┏━━

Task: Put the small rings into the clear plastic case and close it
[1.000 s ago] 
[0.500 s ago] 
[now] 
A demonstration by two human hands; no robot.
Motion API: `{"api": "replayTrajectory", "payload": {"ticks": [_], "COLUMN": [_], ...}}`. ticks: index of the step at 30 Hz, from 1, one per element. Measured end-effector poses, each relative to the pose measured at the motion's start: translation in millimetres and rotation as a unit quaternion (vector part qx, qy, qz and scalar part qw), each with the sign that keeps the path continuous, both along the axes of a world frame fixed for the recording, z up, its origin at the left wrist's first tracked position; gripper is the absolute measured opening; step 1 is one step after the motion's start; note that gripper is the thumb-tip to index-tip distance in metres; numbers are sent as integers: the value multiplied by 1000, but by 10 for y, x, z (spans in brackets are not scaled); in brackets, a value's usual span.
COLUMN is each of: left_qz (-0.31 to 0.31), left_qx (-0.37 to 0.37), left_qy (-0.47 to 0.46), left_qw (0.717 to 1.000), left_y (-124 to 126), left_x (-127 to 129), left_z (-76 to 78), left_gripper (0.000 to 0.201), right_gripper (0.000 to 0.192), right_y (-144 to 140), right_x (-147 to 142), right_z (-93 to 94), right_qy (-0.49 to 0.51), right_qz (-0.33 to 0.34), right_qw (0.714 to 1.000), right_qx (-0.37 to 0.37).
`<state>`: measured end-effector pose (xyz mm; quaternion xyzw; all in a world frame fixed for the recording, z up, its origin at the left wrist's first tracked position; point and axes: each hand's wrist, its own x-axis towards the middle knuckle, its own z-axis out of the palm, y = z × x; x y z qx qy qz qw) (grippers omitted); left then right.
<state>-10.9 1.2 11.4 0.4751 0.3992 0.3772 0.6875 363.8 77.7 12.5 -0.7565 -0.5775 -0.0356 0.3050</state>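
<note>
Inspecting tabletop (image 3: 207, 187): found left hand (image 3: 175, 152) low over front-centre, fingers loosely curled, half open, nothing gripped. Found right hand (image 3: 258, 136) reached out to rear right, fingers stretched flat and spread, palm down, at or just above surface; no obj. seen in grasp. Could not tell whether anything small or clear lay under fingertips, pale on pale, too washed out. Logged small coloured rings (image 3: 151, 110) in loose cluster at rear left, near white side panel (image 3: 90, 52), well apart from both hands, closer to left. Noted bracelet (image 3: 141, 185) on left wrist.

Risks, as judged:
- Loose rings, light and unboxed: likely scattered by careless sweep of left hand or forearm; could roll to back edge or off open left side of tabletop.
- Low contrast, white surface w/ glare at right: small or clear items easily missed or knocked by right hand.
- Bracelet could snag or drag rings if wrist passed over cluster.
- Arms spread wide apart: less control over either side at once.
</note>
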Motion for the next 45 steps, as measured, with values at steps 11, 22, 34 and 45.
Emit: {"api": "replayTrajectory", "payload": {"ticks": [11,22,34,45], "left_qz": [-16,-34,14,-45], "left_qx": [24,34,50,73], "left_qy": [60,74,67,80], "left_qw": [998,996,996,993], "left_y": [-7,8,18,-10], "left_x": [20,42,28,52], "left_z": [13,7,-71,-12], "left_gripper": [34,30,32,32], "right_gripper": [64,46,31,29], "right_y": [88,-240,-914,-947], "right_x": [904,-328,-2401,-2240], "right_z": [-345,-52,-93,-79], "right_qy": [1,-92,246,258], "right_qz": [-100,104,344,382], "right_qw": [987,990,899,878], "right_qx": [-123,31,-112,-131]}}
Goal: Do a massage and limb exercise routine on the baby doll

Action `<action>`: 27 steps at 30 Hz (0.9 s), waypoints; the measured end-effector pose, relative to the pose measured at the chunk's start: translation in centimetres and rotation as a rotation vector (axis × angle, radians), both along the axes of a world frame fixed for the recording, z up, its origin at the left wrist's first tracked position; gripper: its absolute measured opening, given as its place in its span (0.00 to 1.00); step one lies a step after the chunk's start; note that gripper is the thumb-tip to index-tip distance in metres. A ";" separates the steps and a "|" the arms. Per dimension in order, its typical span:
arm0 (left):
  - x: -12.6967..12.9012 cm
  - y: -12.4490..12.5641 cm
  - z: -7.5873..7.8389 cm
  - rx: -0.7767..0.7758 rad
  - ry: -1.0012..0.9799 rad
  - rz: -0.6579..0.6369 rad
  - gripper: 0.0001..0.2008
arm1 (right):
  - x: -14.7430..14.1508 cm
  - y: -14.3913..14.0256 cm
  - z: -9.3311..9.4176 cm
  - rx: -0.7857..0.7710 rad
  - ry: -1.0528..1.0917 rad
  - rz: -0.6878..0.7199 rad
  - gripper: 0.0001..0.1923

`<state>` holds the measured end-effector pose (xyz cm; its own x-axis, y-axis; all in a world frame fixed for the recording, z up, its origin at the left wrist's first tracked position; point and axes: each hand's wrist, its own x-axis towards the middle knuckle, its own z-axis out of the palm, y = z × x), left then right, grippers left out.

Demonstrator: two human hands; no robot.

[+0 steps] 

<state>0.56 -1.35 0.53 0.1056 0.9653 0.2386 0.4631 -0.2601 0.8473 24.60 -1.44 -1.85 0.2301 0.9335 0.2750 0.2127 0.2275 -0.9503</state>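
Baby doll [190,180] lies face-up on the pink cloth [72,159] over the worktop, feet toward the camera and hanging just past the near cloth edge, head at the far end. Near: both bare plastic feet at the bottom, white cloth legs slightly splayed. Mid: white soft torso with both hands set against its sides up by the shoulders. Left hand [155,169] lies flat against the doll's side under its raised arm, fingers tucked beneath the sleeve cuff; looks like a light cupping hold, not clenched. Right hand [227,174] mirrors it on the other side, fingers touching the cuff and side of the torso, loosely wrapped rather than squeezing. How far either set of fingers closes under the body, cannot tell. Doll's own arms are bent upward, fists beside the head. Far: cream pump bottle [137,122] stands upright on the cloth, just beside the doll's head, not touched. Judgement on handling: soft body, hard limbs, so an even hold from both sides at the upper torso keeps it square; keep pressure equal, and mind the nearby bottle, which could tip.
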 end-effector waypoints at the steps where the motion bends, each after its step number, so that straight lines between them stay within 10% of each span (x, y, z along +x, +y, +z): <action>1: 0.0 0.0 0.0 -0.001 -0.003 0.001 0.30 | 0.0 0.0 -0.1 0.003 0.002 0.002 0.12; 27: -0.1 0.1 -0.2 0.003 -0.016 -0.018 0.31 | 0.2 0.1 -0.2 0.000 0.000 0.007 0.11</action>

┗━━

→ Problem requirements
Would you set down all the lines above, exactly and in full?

→ Result for this task
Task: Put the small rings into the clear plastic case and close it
[1.000 s ago] 
[0.500 s ago] 
[now] 
A demonstration by two human hands; no robot.
Motion API: `{"api": "replayTrajectory", "payload": {"ticks": [_], "COLUMN": [_], ...}}`. ticks: index of the step at 30 Hz, from 1, one per element. Measured end-effector poses, each relative to the pose measured at the motion's start: translation in millimetres and rotation as a unit quaternion (vector part qx, qy, qz and scalar part qw), each with the sign that keeps the path continuous, both along the axes of a world frame fixed for the recording, z up, its origin at the left wrist's first tracked position; gripper is the absolute measured opening; step 1 is one step after the motion's start; note that gripper is the thumb-tip to index-tip distance in metres; numbers are sent as integers: the value multiplied by 1000, but by 10 for y, x, z (spans in brackets are not scaled); in brackets, a value's usual span.
COLUMN is each of: left_qz (-0.31 to 0.31), left_qx (-0.37 to 0.37), left_qy (-0.47 to 0.46), left_qw (0.717 to 1.000), left_y (-124 to 126), left_x (-127 to 129), left_z (-76 to 78), left_gripper (0.000 to 0.201), right_gripper (0.000 to 0.192), right_y (-144 to 140), right_x (-147 to 142), right_z (-93 to 94), right_qy (-0.49 to 0.51), right_qz (-0.33 to 0.34), right_qw (0.714 to 1.000), right_qx (-0.37 to 0.37).
`<state>`: measured end-effector pose (xyz mm; quaternion xyzw; all in a world frame fixed for the recording, z up, its origin at the left wrist's first tracked position; point and axes: each hand's wrist, its own x-axis towards the middle knuckle, its own z-axis out of the palm, y = z × x; x y z qx qy qz qw) (grippers omitted); left then right.
<state>-10.9 1.2 11.4 0.4751 0.3992 0.3772 0.6875 363.8 77.7 12.5 -0.7565 -0.5775 -0.0356 0.3050</state>
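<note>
Inspecting tabletop (image 3: 207, 187): found left hand (image 3: 175, 152) low over front-centre, fingers loosely curled, half open, nothing gripped. Found right hand (image 3: 258, 136) reached out to rear right, fingers stretched flat and spread, palm down, at or just above surface; no obj. seen in grasp. Could not tell whether anything small or clear lay under fingertips, pale on pale, too washed out. Logged small coloured rings (image 3: 151, 110) in loose cluster at rear left, near white side panel (image 3: 90, 52), well apart from both hands, closer to left. Noted bracelet (image 3: 141, 185) on left wrist.

Risks, as judged:
- Loose rings, light and unboxed: likely scattered by careless sweep of left hand or forearm; could roll to back edge or off open left side of tabletop.
- Low contrast, white surface w/ glare at right: small or clear items easily missed or knocked by right hand.
- Bracelet could snag or drag rings if wrist passed over cluster.
- Arms spread wide apart: less control over either side at once.
</note>
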Motion for the next 45 steps, as measured, with values at steps 11, 22, 34 and 45.
Emit: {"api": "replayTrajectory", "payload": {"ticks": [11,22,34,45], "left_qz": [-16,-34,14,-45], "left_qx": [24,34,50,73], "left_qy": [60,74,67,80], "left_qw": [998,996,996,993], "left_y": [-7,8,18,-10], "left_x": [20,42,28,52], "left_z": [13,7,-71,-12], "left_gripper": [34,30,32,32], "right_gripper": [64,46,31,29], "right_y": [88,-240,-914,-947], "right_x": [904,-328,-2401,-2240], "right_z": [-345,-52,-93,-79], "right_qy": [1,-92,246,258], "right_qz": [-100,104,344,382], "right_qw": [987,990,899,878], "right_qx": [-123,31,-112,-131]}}
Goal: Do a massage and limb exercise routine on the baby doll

Action `<action>`: 27 steps at 30 Hz (0.9 s), waypoints; the measured end-effector pose, relative to the pose measured at the chunk's start: translation in centimetres and rotation as a rotation vector (axis × angle, radians), both along the axes of a world frame fixed for the recording, z up, its origin at the left wrist's first tracked position; gripper: its absolute measured opening, given as its place in its span (0.00 to 1.00); step one lies a step after the chunk's start; note that gripper is the thumb-tip to index-tip distance in metres. A ";" separates the steps and a "|" the arms. Per dimension in order, its typical span:
arm0 (left):
  - x: -12.6967..12.9012 cm
  - y: -12.4490..12.5641 cm
  - z: -7.5873..7.8389 cm
  - rx: -0.7767..0.7758 rad
  - ry: -1.0012..0.9799 rad
  - rz: -0.6579..0.6369 rad
  - gripper: 0.0001..0.2008
arm1 (right):
  - x: -14.7430..14.1508 cm
  - y: -14.3913..14.0256 cm
  - z: -9.3311..9.4176 cm
  - rx: -0.7857..0.7710 rad
  - ry: -1.0528..1.0917 rad
  - rz: -0.6878..0.7199 rad
  - gripper: 0.0001..0.1923

`<state>` holds the measured end-effector pose (xyz cm; its own x-axis, y-axis; all in a world frame fixed for the recording, z up, its origin at the left wrist's first tracked position; point and axes: each hand's wrist, its own x-axis towards the middle knuckle, its own z-axis out of the palm, y = z × x), left then right, grippers left out.

Demonstrator: two human hands; no robot.

[+0 steps] 

<state>0.56 -1.35 0.53 0.1056 0.9653 0.2386 0.4631 -0.2601 0.8473 24.60 -1.44 -1.85 0.2301 0.9335 0.2750 0.2127 0.2275 -0.9503</state>
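Baby doll [190,180] lies face-up on the pink cloth [72,159] over the worktop, feet toward the camera and hanging just past the near cloth edge, head at the far end. Near: both bare plastic feet at the bottom, white cloth legs slightly splayed. Mid: white soft torso with both hands set against its sides up by the shoulders. Left hand [155,169] lies flat against the doll's side under its raised arm, fingers tucked beneath the sleeve cuff; looks like a light cupping hold, not clenched. Right hand [227,174] mirrors it on the other side, fingers touching the cuff and side of the torso, loosely wrapped rather than squeezing. How far either set of fingers closes under the body, cannot tell. Doll's own arms are bent upward, fists beside the head. Far: cream pump bottle [137,122] stands upright on the cloth, just beside the doll's head, not touched. Judgement on handling: soft body, hard limbs, so an even hold from both sides at the upper torso keeps it square; keep pressure equal, and mind the nearby bottle, which could tip.
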 end-effector waypoints at the steps where the motion bends, each after its step number, so that straight lines between them stay within 10% of each span (x, y, z along +x, +y, +z): <action>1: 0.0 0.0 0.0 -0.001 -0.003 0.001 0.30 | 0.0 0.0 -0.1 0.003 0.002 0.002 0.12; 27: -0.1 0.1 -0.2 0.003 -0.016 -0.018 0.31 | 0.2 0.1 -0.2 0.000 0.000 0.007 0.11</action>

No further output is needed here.